# PROBLEM DETAILS:
Take each line of the entries below that contains "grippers" and copy it.
BEGIN RECORDS
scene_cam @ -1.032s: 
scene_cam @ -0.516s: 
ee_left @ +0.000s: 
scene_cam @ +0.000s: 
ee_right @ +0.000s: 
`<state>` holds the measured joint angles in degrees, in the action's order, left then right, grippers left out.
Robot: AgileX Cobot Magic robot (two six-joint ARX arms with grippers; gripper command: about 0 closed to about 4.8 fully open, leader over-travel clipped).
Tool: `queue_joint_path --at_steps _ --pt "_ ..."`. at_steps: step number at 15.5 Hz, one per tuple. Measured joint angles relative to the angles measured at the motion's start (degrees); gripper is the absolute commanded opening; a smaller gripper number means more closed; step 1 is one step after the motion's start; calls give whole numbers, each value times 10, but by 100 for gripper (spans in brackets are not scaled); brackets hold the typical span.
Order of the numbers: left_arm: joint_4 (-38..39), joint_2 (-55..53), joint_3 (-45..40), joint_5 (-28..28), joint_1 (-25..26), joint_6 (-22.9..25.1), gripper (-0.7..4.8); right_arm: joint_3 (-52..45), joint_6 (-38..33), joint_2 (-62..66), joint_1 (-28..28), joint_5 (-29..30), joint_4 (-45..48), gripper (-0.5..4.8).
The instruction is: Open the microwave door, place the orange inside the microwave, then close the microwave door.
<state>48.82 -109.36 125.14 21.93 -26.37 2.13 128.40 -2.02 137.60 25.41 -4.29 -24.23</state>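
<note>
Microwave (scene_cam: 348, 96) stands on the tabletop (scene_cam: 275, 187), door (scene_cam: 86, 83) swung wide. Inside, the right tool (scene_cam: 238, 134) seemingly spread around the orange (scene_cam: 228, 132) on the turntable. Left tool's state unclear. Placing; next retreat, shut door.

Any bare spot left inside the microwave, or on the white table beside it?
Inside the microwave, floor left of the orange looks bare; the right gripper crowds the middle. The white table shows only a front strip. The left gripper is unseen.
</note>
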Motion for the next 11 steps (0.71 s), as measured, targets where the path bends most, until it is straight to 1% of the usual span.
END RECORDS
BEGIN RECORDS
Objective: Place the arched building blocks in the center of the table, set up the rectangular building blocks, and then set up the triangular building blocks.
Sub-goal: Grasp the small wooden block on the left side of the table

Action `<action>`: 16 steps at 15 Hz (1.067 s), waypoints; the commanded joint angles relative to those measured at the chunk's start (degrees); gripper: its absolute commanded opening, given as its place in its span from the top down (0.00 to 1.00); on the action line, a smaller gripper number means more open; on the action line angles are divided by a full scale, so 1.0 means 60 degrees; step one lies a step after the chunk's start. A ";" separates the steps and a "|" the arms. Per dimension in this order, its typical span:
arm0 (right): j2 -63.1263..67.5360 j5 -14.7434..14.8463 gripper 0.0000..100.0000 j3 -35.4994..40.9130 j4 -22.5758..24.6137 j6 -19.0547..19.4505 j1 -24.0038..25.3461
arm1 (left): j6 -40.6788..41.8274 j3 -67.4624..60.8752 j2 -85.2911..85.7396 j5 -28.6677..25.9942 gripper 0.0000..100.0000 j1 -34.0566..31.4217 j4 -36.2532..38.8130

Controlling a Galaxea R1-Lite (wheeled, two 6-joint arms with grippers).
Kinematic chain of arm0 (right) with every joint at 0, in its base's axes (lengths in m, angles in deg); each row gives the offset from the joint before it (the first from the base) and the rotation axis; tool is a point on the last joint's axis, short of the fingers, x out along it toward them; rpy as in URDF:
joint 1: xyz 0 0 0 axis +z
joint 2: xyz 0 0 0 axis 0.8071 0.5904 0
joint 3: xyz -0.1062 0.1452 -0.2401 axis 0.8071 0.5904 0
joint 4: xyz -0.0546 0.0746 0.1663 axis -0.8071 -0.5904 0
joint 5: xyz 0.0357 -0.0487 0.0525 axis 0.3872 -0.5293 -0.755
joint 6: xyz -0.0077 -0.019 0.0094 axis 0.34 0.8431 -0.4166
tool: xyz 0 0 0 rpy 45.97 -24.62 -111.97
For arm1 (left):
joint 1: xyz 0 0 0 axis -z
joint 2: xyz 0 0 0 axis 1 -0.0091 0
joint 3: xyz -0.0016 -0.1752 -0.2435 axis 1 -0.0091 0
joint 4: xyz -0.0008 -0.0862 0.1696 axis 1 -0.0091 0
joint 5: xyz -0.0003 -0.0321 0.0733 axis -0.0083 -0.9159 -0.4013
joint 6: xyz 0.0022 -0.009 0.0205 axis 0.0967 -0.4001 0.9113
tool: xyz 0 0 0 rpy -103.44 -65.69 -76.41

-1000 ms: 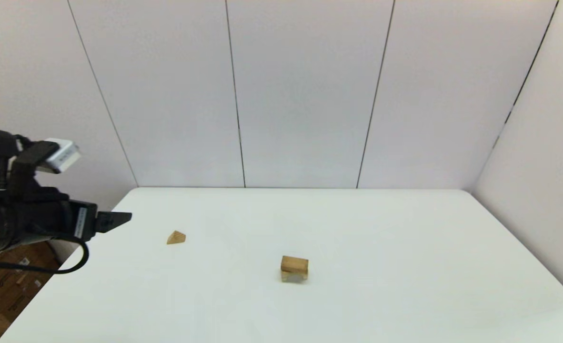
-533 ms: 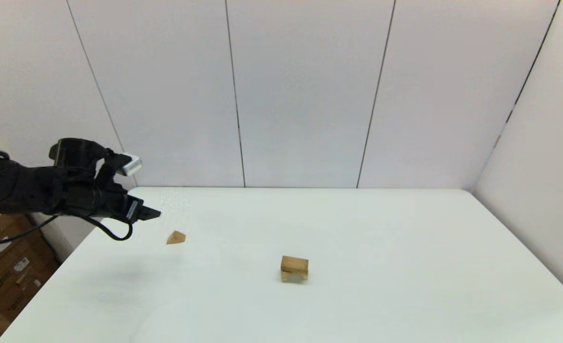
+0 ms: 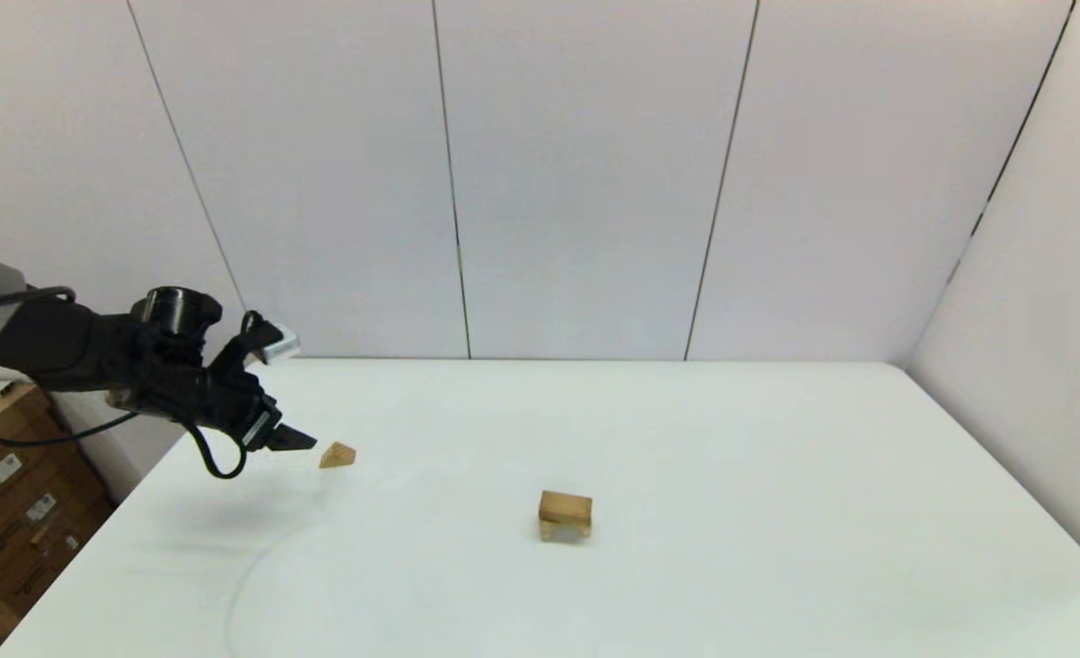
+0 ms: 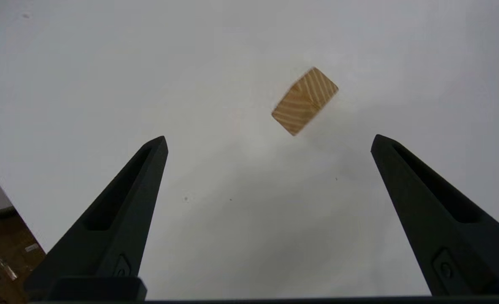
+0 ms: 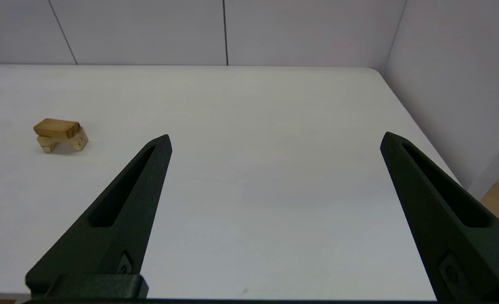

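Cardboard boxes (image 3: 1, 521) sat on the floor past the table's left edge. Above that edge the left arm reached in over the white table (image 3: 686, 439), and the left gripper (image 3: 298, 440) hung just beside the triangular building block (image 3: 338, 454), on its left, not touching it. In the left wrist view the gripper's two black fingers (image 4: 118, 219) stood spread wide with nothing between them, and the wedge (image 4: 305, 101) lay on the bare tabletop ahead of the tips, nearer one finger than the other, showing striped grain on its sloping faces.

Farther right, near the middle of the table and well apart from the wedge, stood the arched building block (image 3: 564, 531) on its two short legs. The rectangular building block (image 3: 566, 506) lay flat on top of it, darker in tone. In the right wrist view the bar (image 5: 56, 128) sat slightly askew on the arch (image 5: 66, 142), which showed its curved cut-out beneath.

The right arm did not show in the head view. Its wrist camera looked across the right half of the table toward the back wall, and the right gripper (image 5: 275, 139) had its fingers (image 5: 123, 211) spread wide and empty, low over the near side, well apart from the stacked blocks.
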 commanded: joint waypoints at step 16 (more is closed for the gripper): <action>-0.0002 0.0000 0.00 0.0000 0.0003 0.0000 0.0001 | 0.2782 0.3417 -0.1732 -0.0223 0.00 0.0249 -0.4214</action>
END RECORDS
# ANSWER SECTION:
`<state>` holds the measured joint angles in degrees, in the action's order, left then right, grippers left out.
Robot: AgileX Cobot Magic robot (two six-joint ARX arms with grippers; gripper command: about 0 closed to about 4.8 fully open, leader over-travel clipped).
Controlling a Galaxea R1-Lite (wheeled, two 6-joint arms with grippers).

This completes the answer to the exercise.